La politique de Macron peut être ainsi résumée : ferveur pour l’élitisme, collectivités territoriales mises au pas, Parlement abaissé, Gouvernement aux ordres, exécutif opaque et autoritaire, «jupitérien ». Dans un premier temps il s’est cantonné à la réforme du code du travail. Mais il avait déjà jugé durant la campagne présidentielle le statut général des fonctionnaires « inapproprié » et prévu une réduction de 120 000 emplois, décidé de contraindre les collectivités territoriales dans la gestion de leurs personnels, notamment par la diminution des crédits de 13 milliards, le recours accentué au spoil system concernant les postes de hauts fonctionnaires, envisagé la différenciation de la valeur du point d’indice selon les fonctions publiques, etc.
La stratégie macroniste est devenue plus claire à l’automne 2017 avec le lancement du CAP22. Derrière un affichage d’objectifs d’une grande banalité et l’installation d’un comité technocratique qui doit remettre un rapport fin mars 2018[2], se profile une contestation de la place du service public dans la société et le développement d’une logique de marché. Une campagne idéologique est d’ores et déjà lancée depuis début février. Elle tend à la réduction du champ statutaire aux fonctions régaliennes et à la généralisation de relations contractuelles dans la majeure partie du service public placées dans le cadre des dispositions du code du travail. Mais il convient cependant de se garder de faire preuve de défaitisme : en tout état de cause, le long terme n’est pas invalidé.

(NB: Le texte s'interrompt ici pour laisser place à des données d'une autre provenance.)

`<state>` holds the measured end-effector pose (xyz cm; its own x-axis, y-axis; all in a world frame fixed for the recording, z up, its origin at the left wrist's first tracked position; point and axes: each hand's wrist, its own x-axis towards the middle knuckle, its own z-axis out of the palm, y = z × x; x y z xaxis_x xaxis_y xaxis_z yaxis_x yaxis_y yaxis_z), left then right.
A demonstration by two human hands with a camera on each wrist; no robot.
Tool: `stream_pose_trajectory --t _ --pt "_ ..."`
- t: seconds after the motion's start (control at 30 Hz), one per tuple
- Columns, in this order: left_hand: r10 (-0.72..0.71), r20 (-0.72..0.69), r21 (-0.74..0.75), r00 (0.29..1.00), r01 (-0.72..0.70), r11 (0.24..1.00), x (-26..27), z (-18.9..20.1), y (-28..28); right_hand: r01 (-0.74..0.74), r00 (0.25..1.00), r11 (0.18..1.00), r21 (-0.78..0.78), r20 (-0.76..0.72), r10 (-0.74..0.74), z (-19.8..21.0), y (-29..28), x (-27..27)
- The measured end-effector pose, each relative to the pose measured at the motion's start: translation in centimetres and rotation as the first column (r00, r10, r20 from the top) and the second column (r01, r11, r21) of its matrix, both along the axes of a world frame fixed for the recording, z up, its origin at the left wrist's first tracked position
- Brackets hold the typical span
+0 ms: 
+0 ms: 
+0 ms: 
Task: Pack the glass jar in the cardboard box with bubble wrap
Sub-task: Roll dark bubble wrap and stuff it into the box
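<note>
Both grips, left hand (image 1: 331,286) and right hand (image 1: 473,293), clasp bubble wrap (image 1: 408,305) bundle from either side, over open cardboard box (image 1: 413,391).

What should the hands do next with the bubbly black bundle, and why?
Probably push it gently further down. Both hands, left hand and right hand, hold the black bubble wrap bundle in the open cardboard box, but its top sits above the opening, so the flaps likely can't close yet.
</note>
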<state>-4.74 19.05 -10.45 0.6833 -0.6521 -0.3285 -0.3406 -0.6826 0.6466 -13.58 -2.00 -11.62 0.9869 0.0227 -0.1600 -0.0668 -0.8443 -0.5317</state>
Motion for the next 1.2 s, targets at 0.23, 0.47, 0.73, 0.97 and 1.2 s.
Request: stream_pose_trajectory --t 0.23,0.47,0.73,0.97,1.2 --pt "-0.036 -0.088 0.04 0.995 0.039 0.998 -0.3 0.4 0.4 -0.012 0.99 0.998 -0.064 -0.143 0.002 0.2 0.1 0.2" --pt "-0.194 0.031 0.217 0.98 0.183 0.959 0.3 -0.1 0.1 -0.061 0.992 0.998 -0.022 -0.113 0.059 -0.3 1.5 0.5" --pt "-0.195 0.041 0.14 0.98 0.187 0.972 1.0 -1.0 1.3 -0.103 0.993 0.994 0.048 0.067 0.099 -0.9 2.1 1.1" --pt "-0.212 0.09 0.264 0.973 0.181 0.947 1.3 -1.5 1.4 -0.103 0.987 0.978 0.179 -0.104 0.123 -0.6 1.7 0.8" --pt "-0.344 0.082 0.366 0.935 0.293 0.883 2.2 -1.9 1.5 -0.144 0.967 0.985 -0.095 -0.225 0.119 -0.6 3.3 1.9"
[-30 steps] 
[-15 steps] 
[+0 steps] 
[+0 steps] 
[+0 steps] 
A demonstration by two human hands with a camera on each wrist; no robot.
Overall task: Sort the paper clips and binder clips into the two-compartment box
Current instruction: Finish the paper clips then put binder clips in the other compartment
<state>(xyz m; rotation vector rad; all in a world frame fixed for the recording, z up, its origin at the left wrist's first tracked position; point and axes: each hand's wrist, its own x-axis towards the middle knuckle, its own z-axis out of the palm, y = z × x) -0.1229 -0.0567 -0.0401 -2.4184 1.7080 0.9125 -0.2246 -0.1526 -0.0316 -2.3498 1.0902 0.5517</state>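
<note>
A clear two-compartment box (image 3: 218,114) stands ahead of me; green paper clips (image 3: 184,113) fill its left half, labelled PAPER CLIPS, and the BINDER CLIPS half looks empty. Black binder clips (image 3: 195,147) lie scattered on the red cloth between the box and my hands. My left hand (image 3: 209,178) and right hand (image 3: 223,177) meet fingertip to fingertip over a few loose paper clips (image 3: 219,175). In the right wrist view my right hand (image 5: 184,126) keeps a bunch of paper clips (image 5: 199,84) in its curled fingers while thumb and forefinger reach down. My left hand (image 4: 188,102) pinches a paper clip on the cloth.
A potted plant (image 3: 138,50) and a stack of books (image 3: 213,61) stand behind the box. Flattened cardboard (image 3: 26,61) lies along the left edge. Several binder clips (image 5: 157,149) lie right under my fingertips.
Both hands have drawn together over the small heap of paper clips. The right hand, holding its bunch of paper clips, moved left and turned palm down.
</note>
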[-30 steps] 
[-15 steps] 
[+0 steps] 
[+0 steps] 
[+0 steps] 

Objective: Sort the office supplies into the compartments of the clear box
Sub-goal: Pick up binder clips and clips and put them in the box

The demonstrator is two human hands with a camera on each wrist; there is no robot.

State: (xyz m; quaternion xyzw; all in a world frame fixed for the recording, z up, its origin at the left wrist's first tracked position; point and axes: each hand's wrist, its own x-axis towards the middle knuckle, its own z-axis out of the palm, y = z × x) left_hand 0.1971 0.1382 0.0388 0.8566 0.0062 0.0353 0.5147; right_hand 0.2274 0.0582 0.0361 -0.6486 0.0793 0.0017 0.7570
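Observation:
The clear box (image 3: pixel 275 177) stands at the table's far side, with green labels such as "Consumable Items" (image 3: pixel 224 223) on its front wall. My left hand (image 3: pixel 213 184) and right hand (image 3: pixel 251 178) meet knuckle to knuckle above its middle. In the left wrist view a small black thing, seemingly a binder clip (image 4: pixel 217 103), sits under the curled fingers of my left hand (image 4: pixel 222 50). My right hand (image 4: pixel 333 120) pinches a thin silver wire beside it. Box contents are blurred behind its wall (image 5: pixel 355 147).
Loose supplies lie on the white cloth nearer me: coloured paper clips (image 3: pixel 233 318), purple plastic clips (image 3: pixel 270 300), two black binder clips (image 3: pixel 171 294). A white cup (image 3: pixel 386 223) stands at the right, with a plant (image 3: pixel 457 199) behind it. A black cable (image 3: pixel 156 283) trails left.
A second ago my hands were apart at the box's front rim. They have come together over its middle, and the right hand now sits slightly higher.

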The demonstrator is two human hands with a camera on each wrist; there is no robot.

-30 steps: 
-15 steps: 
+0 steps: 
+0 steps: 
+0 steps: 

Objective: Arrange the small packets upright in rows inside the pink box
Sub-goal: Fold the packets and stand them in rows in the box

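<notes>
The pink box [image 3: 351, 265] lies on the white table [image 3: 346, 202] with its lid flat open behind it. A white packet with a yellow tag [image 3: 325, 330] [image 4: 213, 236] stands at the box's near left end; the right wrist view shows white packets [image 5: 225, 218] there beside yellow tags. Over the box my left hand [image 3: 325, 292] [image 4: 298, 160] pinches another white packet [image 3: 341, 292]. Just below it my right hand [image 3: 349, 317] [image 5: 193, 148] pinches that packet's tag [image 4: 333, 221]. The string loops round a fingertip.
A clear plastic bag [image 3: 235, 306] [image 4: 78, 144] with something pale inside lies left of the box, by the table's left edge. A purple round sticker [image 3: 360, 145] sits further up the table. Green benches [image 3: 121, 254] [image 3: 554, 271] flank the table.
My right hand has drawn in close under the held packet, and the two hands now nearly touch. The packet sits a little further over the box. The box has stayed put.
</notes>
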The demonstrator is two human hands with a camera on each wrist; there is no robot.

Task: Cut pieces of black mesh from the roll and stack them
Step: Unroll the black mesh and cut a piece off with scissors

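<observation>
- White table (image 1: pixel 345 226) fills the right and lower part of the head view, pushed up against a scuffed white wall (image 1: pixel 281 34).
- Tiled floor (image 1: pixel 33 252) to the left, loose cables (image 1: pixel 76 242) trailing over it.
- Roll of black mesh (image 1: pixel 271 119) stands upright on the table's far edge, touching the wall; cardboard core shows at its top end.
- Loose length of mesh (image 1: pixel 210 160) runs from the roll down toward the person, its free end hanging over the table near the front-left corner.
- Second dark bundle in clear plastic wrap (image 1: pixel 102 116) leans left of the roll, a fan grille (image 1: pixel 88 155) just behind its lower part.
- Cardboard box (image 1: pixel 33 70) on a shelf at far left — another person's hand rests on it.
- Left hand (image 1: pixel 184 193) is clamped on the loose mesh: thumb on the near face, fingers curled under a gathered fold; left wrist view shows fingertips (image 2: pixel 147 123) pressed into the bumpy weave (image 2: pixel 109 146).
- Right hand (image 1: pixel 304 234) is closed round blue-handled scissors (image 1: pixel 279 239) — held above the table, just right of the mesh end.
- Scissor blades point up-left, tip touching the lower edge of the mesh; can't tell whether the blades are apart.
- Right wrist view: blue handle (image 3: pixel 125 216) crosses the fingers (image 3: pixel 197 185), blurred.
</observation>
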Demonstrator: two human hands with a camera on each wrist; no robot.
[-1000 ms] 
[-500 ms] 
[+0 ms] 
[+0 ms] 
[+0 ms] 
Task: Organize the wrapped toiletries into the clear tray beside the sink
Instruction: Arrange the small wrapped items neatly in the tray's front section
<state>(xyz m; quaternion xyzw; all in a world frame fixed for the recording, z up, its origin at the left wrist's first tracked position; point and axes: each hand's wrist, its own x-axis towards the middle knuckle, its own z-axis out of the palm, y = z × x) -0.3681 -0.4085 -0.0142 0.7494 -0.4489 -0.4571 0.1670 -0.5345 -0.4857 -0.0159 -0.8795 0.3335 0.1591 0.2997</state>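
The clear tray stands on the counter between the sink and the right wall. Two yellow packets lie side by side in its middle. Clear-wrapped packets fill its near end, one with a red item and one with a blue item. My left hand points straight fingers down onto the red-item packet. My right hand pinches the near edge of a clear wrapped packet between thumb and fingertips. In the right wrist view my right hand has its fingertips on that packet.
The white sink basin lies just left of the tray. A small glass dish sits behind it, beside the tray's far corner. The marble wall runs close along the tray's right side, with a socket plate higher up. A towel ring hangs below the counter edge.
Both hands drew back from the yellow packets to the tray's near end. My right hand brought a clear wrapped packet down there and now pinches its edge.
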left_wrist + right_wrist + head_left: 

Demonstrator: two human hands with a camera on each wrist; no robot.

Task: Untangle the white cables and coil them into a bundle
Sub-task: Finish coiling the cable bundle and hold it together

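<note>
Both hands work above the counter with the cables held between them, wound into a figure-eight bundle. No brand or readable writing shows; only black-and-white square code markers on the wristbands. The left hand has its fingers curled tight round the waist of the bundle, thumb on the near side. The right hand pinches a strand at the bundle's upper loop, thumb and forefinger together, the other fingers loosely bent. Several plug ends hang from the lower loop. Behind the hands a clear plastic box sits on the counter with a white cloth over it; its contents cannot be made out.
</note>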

3. Des perspectives pour les services publics de demain
3.1. Des actions immédiates
La situation statutaire nécessite un assainissement et l’élimination des dénaturations (loi Galland, amendement Lamassoure, etc.). Les revendications du personnel sont du domaine syndical.
3.2. Mettre en place des chantiers structurels
La question de la propriété publique reste posée. La réforme administrative et la réforme territoriale appellent une clarification. Dix chantiers ont été présentés au CESE[3] : rétablir les moyens d’expertise des collectivités publiques, gestion prévisionnelle des effectifs, dispositifs de mobilité, multi-carrières, circonscription des contractuels, égalité femmes-hommes, numérique, relations internationales, concertation. Une question décisive doit être simultanément abordée : le statut législatif des travailleurs salariés du secteur privé. La CGT a tenu un important colloque le 21 janvier 2017 pour le 70° anniversaire du statut général de 1946 pour renforcer l’unité des fonctionnaires des trois versants et la convergence des actions des travailleurs des secteurs public et privé.
3.3. De la « métamorphose » à l’ « âge d ‘or »
Nous sommes dans une situation de « décomposition sociale » profonde et de « métamorphose ». Récusation de la fin de l’histoire et de la prévalence de l’idéologie ultralibérale managériale. Vers un monde d’interdépendances, de coopérations, de solidarités. Le XXI° siècle peut et doit être l’ « âge d’or » du service public[4].
(1) France Stratégie – Tableau de bord de l’emploi public – décembre 2017.
(2) A. Le Pors, « CAP22, une machine de guerre contre le service public », L’Humanité , 3 novembre 2017.
(3! Voire leur explicitation sur mon blog.
(4) On lira le développement de ces idées dans : Anicet Le Pors, Gérard Aschieri, La fonction publique du XXIe siècle, Éditions de l’Atelier, 2016.